Selain itu, paham radikal merupakan suatu ajaran pemikiran yang tidak sesuai dengan ajaran Agama Islam. Adanya pemikiran yang menyimpang tersebut disebabkan karena adanya pemahaman yang tidak sempurna dan tidak mendalam.
Pemahaman akan pancasila haruslah digaungkan secara luas, bahwa Pancasila adalah ideologi negara yang sudah final dan selaras dengan apa yang diajarkan oleh Islam.
Dalam sila pertama Ketuhanan yang Maha Esa, sila ini merupakan cermin dari tauhid. Kemudian sila kedua kemanusiaan yang adil dan beradab dimana dalam Islam berarti al-insaniyah.
Kemudian sila persatuan Indonesia yang di dalam Al-Qur’an disebut wa’tasimu bihabillahi jami’an wala tafarraqu yang artinya kita bersatu janganlah tercerai-berai.
Sila keempat, kerakyatan yang dipimpin oleh hikmad kebijaksanaan dalam permusyawaratan perwakilan. Dalam Al-Qur’an disebut asy-syura yang artinya musyawarah. Dan kelima sila keadilan sosial bagi seluruh rakyat Indonesia, dimana Al-Qur’an menyebutkan al-adalah yang artinya keadilan.
Pemahaman tersebut tentu saja menunjukkan bahwa rumusan-rumusan Pancasila sudah selaras dengan tujuan-tujuan agama. Sehingga nilai-nilai pancasila haruslah dipertahankan sebagai ideologi negara yang tidak perlu dibenturkan dengan nilai agama, karena sejak awal pancasila dirumuskan, founding father Indonesia telah mendapatkan kesepakatan dari para ulama.
Pada kesempatan berbeda, Wakil Ketua Lembaga Persahabatan Ormas Islam (LPOI) Yusnar mengatakan, agar umat muslim di Indonesia dapat kembali memunculkan keramahtamahan yang dimiliki masyarakat Indonesia.
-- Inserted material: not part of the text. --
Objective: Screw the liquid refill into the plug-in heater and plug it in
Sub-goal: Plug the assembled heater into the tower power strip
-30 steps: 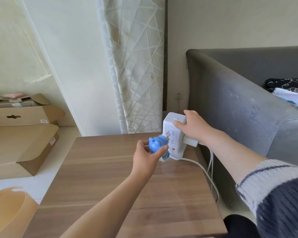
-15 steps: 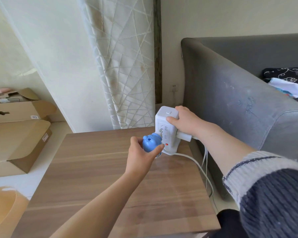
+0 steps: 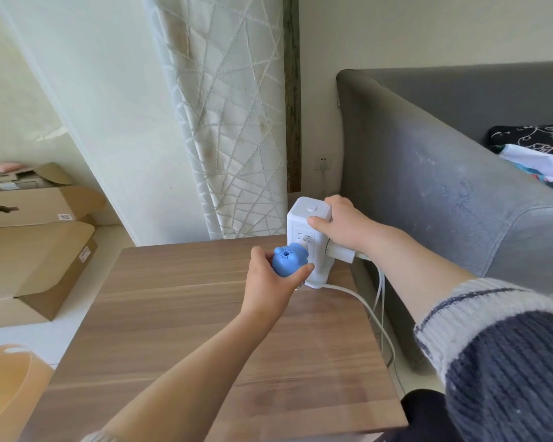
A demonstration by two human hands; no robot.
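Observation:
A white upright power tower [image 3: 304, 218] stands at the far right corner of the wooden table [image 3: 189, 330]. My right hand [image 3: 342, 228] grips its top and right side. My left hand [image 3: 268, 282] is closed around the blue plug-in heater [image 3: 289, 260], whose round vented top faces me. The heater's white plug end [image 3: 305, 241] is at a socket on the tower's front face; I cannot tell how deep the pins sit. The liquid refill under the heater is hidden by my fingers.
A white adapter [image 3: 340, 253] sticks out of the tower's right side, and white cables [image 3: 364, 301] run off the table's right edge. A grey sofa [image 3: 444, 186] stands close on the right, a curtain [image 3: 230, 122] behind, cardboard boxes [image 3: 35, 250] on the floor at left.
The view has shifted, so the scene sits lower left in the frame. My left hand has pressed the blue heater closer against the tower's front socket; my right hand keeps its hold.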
Hal ini sebagai upaya untuk menjaga persatuan dan kesatuan antar sesama warga bangsa ini terhadap bangsa lain.
Kekecewaan terhadap pemimpin negara, bukan berarti kita membenci pada ideologi dan dasar negara. Karena NKRI dan Pancasila sudah final dan tidak bisa diganggu gugat.